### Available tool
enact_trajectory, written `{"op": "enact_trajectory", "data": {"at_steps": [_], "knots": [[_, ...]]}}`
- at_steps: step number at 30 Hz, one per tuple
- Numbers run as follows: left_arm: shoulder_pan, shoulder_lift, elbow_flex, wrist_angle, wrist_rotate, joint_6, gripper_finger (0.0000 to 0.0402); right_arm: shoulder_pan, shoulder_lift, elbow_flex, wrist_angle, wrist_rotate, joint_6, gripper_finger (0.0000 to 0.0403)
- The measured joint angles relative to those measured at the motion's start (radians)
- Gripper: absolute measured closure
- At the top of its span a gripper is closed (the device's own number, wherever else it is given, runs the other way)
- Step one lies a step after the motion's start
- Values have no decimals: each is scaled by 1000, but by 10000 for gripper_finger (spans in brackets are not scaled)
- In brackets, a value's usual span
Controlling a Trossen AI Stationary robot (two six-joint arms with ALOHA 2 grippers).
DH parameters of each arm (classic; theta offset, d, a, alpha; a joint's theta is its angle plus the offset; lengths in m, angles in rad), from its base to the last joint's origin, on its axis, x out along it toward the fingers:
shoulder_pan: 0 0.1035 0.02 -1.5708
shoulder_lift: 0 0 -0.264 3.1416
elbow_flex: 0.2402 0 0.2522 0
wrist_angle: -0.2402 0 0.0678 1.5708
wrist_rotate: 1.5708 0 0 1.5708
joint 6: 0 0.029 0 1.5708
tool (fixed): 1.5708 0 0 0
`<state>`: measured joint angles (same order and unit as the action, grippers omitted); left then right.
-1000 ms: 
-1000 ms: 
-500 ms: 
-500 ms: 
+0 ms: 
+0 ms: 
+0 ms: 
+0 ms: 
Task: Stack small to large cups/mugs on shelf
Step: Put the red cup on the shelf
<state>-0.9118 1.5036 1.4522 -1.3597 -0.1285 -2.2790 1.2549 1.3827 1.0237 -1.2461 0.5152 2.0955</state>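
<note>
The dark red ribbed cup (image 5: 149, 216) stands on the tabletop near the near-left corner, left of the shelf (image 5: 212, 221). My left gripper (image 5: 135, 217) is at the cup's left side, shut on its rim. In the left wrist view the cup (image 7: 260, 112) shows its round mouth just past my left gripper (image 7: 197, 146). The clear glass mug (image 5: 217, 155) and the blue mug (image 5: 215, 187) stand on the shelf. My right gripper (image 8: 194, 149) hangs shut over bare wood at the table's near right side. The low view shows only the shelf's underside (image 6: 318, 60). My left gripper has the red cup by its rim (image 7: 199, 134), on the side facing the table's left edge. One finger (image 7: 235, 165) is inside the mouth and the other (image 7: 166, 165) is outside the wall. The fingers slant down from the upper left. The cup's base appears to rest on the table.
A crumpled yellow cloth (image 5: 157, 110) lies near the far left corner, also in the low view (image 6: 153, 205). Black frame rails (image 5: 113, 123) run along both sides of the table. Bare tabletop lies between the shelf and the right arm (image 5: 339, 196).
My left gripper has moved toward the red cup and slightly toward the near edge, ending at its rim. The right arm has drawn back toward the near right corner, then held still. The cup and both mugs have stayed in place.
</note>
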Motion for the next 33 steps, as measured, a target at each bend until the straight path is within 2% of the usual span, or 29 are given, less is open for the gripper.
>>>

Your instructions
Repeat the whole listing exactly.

Response
### Available tool
enact_trajectory, written `{"op": "enact_trajectory", "data": {"at_steps": [_], "knots": [[_, ...]]}}`
- at_steps: step number at 30 Hz, one per tuple
- Numbers run as follows: left_arm: shoulder_pan, shoulder_lift, elbow_flex, wrist_angle, wrist_rotate, joint_6, gripper_finger (0.0000 to 0.0402); right_arm: shoulder_pan, shoulder_lift, elbow_flex, wrist_angle, wrist_rotate, joint_6, gripper_finger (0.0000 to 0.0403)
- The measured joint angles relative to those measured at the motion's start (radians)
- Gripper: absolute measured closure
- At the top of its span a gripper is closed (the device's own number, wherever else it is given, runs the other way)
- Step one lies a step after the motion's start
- Values have no decimals: each is scaled by 1000, but by 10000 for gripper_finger (spans in brackets are not scaled)
- In brackets, a value's usual span
Controlling a Trossen AI Stationary robot (two six-joint arms with ALOHA 2 grippers).
DH parameters of each arm (classic; theta offset, d, a, alpha; a joint's theta is its angle plus the offset; lengths in m, angles in rad), from its base to the last joint's origin, on its axis, x out along it toward the fingers:
shoulder_pan: 0 0.1035 0.02 -1.5708
shoulder_lift: 0 0 -0.264 3.1416
elbow_flex: 0.2402 0 0.2522 0
wrist_angle: -0.2402 0 0.0678 1.5708
wrist_rotate: 1.5708 0 0 1.5708
joint 6: 0 0.029 0 1.5708
tool (fixed): 1.5708 0 0 0
`<state>`: measured joint angles (same order and unit as the action, grippers omitted); left then right.
-1000 ms: 
-1000 ms: 
-500 ms: 
-500 ms: 
+0 ms: 
+0 ms: 
+0 ms: 
+0 ms: 
Task: Stack small to large cups/mugs on shelf
Step: Put the red cup on the shelf
<state>-0.9118 1.5036 1.4522 -1.3597 -0.1285 -2.2790 1.2549 1.3827 1.0237 -1.2461 0.5152 2.0955</state>
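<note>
The dark red ribbed cup (image 5: 149, 216) stands on the tabletop near the near-left corner, left of the shelf (image 5: 212, 221). My left gripper (image 5: 135, 217) is at the cup's left side, shut on its rim. In the left wrist view the cup (image 7: 260, 112) shows its round mouth just past my left gripper (image 7: 197, 146). The clear glass mug (image 5: 217, 155) and the blue mug (image 5: 215, 187) stand on the shelf. My right gripper (image 8: 194, 149) hangs shut over bare wood at the table's near right side. The low view shows only the shelf's underside (image 6: 318, 60). My left gripper has the red cup by its rim (image 7: 199, 134), on the side facing the table's left edge. One finger (image 7: 235, 165) is inside the mouth and the other (image 7: 166, 165) is outside the wall. The fingers slant down from the upper left. The cup's base appears to rest on the table.
A crumpled yellow cloth (image 5: 157, 110) lies near the far left corner, also in the low view (image 6: 153, 205). Black frame rails (image 5: 113, 123) run along both sides of the table. Bare tabletop lies between the shelf and the right arm (image 5: 339, 196).
My left gripper has moved toward the red cup and slightly toward the near edge, ending at its rim. The right arm has drawn back toward the near right corner, then held still. The cup and both mugs have stayed in place.
</note>
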Motion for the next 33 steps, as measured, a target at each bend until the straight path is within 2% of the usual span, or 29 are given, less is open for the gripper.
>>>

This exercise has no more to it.